Speaking on Studio 10, Kamahl added he has nothing against the show's host, Daryl Somers. 

"I have nothing against Daryl. He's a very talented guy and I thank him for the opportunity," he said.

"But it hurt, of course it hurt. It's terrible to be humiliated. They wouldn't hit John Farnham or Jimmy Barnes in the face with a powder puff."


In a statement, Daryl Somers, who is set to host the upcoming season of Dancing with the Stars, expressed his regret.

"I want to make it very clear that I and all members of the Hey Hey team do not condone racism in any form," Somers said.

"I have always considered Kamahl a friend and supporter of the show, so I deeply regret any hurt felt by him as a result of anything that took place on the program in the past.

"Hey Hey It's Saturday never set out to offend anybody but always strived to provide family entertainment."

In response, Kamahl accepted Somers' apology.


"Just let bygones be bygones. He's been a friend," the now 86-year-old told 7.30.

"I've never asked for [an] apology. I never wanted one. I appreciate his gesture in expressing his regrets."

The story of Hey Hey It's Saturday.

For 28 years, Hey Hey It's Saturday was a weekly fixture on the Nine Network.

Hosted by Daryl Somers, the variety program featured presenters and regulars including Denise Drysdale, Red Symons, Molly Meldrum, John Blackman and Ossie Ostrich

Featuring segments including 'Red Faces' and 'Plucka Duck', the show often featured visiting overseas stars, including the likes of Sylvester Stallone, Tom Jones, and Jon Bon Jovi.

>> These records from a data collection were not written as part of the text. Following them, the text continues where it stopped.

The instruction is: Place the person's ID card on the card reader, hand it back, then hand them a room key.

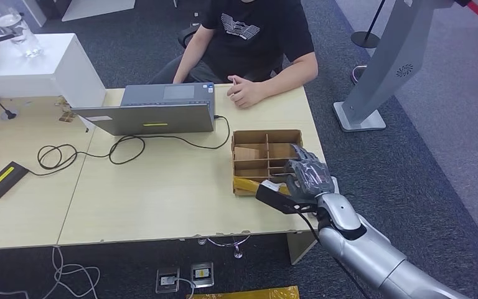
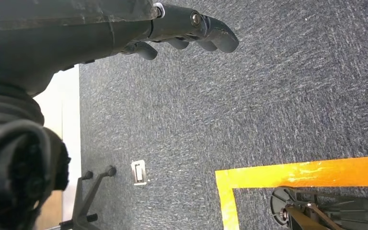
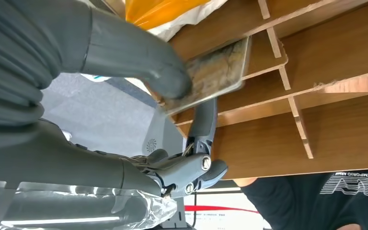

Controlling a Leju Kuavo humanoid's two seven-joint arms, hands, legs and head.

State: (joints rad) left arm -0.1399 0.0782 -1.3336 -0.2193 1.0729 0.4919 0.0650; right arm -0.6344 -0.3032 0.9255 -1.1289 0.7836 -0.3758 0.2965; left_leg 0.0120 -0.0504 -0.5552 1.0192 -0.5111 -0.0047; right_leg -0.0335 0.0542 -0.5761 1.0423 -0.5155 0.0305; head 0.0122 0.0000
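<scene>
Across the wooden table (image 1: 162, 187) a person (image 1: 249, 37) sits behind a laptop (image 1: 155, 112), while the right hand (image 1: 308, 177) pinches a card (image 3: 215, 72) over the divided cardboard box (image 1: 264, 149), and the left hand (image 2: 182, 28) hangs empty, fingers loosely curled, above the carpet (image 2: 268, 105).

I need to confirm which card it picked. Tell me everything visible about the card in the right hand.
The card is a thin, flat rectangle with rounded corners and a mottled tan-and-grey printed face; no text is legible. The right hand pinches it between thumb and a finger, tilted, over the brown wooden divider box at the table's right end. Only the hand touches it.
</scene>
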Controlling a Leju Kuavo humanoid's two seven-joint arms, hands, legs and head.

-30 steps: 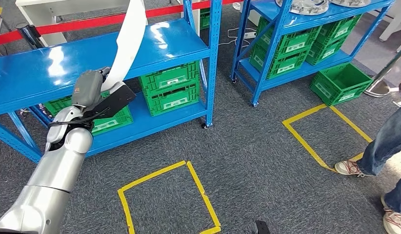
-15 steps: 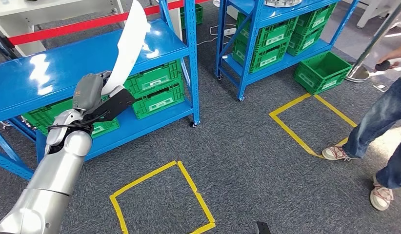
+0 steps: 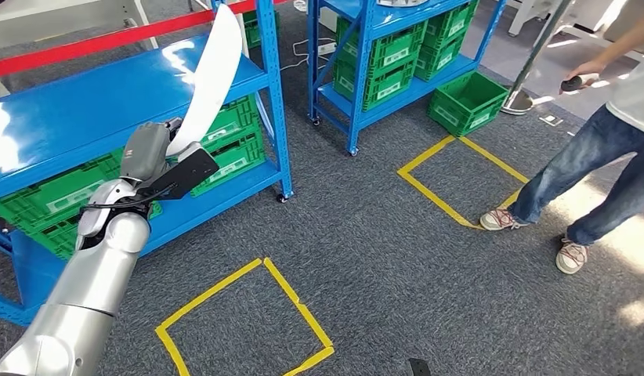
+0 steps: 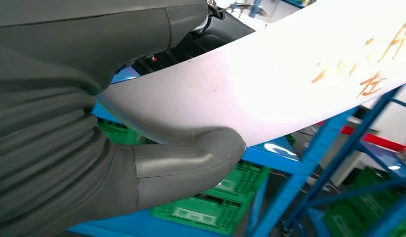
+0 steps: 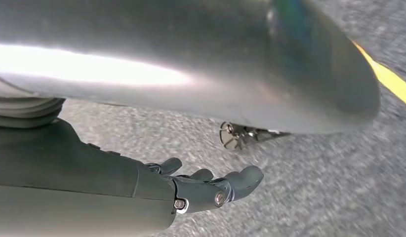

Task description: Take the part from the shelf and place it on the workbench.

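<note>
Carry step in hand: the part is already off the shelf and held, workbench not identifiable from here.

Blue shelf rack (image 3: 107, 102) sits directly behind and beside the left hand, top deck glossy, green crates (image 3: 233, 145) on the lower tiers just beyond the hand. A second blue rack (image 3: 366, 47) with more green crates stands well off to the hand's right, one loose green crate (image 3: 468, 102) on the carpet next to it. Yellow tape squares on the grey carpet: one (image 3: 240, 321) below the hand, one (image 3: 460, 180) far right. A person's legs (image 3: 593, 164) stand by the far square, well apart from the arm.

White curved panel (image 3: 209, 82) = the part. It rises up and away from the left hand (image 3: 150, 153), tilted, lower end in the grip. Left wrist view: thumb (image 4: 191, 163) pressed against the panel's face (image 4: 270, 84), orange handwriting near the far end; hand clamped on the panel.

Right hand (image 5: 201, 190) hangs over the carpet, fingers curled in, holding nothing.

Next move, my read: walk/turn toward the workbench, keeping the long panel's top end clear of rack uprights. Grip is at one end, so expect leverage and swing; go slow on turns.
</note>
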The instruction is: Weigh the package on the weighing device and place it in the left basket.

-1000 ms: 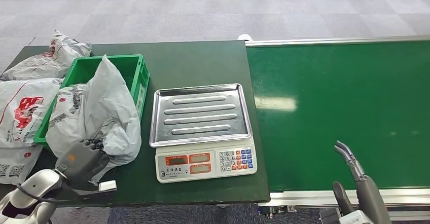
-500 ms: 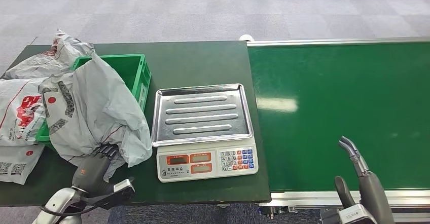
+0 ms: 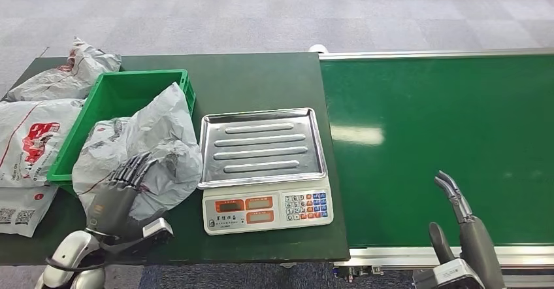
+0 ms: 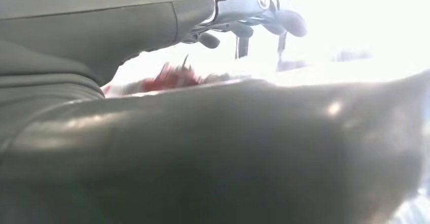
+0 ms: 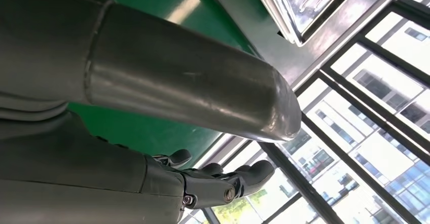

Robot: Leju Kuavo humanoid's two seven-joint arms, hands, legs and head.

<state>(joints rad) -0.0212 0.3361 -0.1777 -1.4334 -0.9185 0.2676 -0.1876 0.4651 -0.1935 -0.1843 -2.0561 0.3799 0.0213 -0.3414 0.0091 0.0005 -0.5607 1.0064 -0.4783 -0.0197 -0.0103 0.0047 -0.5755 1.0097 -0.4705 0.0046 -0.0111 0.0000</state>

From 1971 to 1999, the show retained a loyal following. 

But after Ernie Carroll, the man behind puppet Ossie Ostrich, retired, the show was cancelled.

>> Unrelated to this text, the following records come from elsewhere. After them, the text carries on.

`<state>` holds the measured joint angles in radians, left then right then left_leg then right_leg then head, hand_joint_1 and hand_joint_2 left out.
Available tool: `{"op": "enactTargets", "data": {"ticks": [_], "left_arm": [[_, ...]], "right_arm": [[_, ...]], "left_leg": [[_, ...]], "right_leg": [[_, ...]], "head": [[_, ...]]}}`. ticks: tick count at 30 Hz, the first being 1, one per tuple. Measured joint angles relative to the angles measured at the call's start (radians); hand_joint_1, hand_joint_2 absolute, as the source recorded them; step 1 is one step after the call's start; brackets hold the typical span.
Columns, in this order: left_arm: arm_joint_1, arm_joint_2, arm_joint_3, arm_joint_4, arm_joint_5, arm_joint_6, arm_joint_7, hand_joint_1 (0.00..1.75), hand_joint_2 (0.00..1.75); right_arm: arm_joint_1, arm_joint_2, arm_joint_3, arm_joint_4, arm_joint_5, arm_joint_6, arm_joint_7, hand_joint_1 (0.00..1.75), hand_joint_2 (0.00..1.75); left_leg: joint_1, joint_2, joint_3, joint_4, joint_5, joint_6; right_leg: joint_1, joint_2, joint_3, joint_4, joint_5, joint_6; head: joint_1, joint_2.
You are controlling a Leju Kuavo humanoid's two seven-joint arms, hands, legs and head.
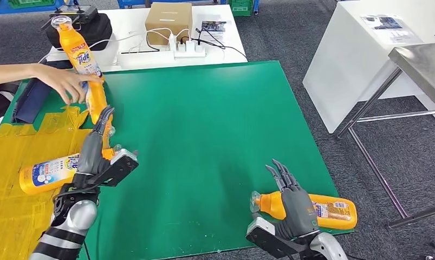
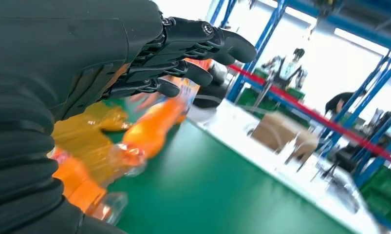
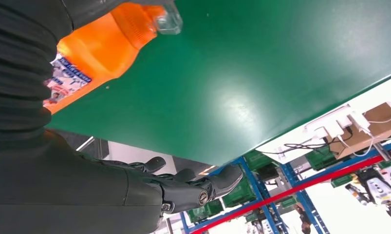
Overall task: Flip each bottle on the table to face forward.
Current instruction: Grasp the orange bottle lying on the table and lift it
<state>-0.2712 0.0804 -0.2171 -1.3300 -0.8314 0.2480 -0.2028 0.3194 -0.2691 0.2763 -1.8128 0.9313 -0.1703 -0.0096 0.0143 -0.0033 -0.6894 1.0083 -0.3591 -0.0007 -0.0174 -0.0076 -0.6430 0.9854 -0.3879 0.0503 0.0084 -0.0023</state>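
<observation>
Meanwhile, a person's hand (image 1: 69, 81) held two upright Tide bottles (image 1: 79, 49) at the green surface (image 1: 204, 135)'s far left. Nearer, the left hand (image 1: 96, 149) hovered empty, fingers spread, above a lying bottle (image 1: 44, 173), likely next to be grasped and turned. The right hand (image 1: 291, 197), also open and empty, hung over another lying bottle (image 1: 326, 208).

Green table (image 1: 204, 135): yellow tape patch (image 1: 20, 157) at 9 o'clock; orange bottles lying at 8 (image 1: 47, 172), 10 (image 1: 97, 100) and 5 o'clock (image 1: 326, 210).

orange bottles (image 1: 307, 208), green table mat (image 1: 215, 135), yellow tape patch (image 1: 20, 179), white side table (image 1: 134, 32)
</observation>
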Motion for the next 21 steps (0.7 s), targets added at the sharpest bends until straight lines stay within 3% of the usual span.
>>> {"op": "enactTargets", "data": {"ticks": [6, 15, 21], "left_arm": [[0.048, -0.001, 0.024, -0.121, 0.011, -0.004, -0.007, 0.00, 1.75], [0.076, -0.001, 0.034, -0.182, 0.040, -0.004, -0.028, 0.00, 1.75], [0.162, -0.007, 0.063, -0.261, 0.103, -0.004, -0.071, 0.00, 1.75]], "right_arm": [[0.029, -0.027, -0.007, -0.039, 0.000, 0.000, 0.003, 0.00, 1.75], [0.038, -0.040, -0.008, -0.054, 0.009, 0.000, 0.012, 0.00, 1.75], [0.053, -0.068, -0.012, -0.059, 0.070, -0.002, 0.068, 0.00, 1.75]], "left_leg": [[0.000, 0.000, 0.001, 0.000, 0.001, 0.000], [0.000, 0.000, 0.001, 0.000, 0.001, 0.001], [0.000, 0.000, 0.001, 0.000, 0.000, 0.001]], "right_leg": [[0.000, 0.000, 0.000, 0.000, -0.001, -0.001], [-0.001, 0.000, 0.001, 0.000, -0.001, -0.001], [-0.001, 0.000, 0.001, 0.000, -0.001, 0.000]], "head": [[0.000, 0.000], [0.000, 0.000], [0.000, 0.000]]}}
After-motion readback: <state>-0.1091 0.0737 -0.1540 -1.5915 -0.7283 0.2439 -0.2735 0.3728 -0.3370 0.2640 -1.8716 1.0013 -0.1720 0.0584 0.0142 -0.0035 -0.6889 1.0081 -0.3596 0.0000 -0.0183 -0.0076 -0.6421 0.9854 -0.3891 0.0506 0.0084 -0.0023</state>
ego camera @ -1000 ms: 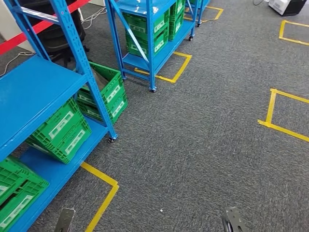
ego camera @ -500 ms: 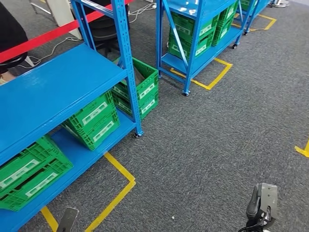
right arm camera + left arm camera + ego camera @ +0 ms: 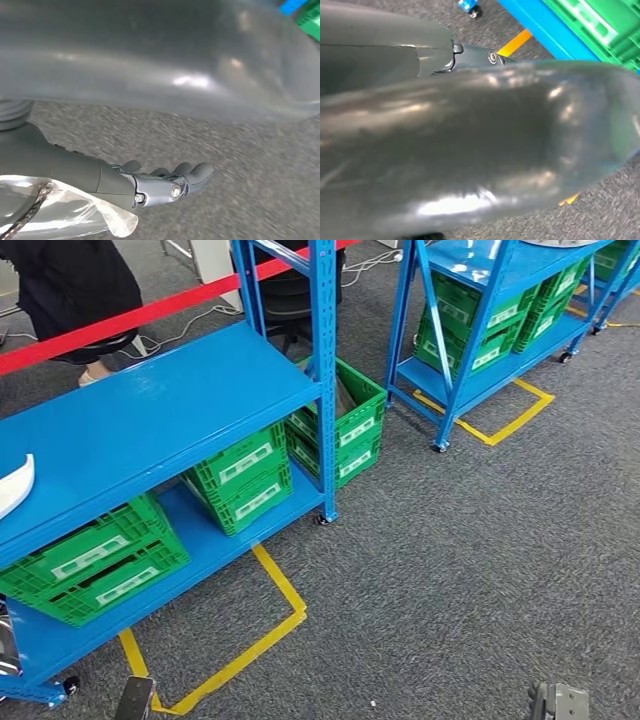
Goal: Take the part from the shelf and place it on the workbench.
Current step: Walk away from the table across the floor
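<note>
A white curved part (image 3: 15, 483) lies on the middle board of the near blue shelf (image 3: 151, 415), at the left edge of the head view and partly cut off. Both my arms hang low, well short of the shelf: the left arm (image 3: 134, 700) and the right arm (image 3: 558, 702) show at the bottom edge. In the right wrist view my right hand (image 3: 158, 182) has its fingers stretched out over the carpet and holds nothing. In the left wrist view my left hand (image 3: 395, 45) is largely hidden, so its fingers cannot be read.
Green crates (image 3: 241, 475) stand on the shelf's bottom board, with another crate (image 3: 343, 425) on the floor behind its post. A second blue shelf (image 3: 483, 290) stands far right. Yellow floor tape (image 3: 279, 625) marks the bay. A person in dark clothes (image 3: 68, 280) sits behind a red band (image 3: 113, 322).
The camera has swung left, so the whole scene has slid right. The near shelf now takes up more of the picture and the white part has come into sight.
</note>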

Speaking to the Daily Telegraph last month, Somers claimed that Hey Hey would likely get axed if it was still on television.

"You probably could not get away with half the stuff you could on Hey Hey now because of the political correctness and the cancel culture. It is a shame because showbiz does not get much of a chance," he said.

"A lot of comics can't work much because what would have been just tongue-in-cheek previously now can easily get them into trouble," he continued.

"I can't say I am enamoured with it, but it is a changing world in which we live and you just have to work around things."

Daryl Somers in 1993. Image: Getty.


What Somers failed to mention, however, is that Hey Hey has already been 'cancelled'.

In 2009, the variety show caused international controversy when it returned for two special reunion episodes.

During the second reunion special, six performers sang the Jackson Five's song 'Can You Feel It' on the popular 'Red Faces' segment.

The performance, which was a repeat of an act from 'Red Faces' in 1989, featured five performers in blackface wearing large wigs. Another performer, dressed as Michael Jackson, had his face covered in white paint.

During the act, a sign reading "Where’s Kamahl?" was held up.

Singer Harry Connick Jr, who was appearing on the show as a guest judge, appeared visibly uncomfortable during the performance. He later gave the performance a score of "zero".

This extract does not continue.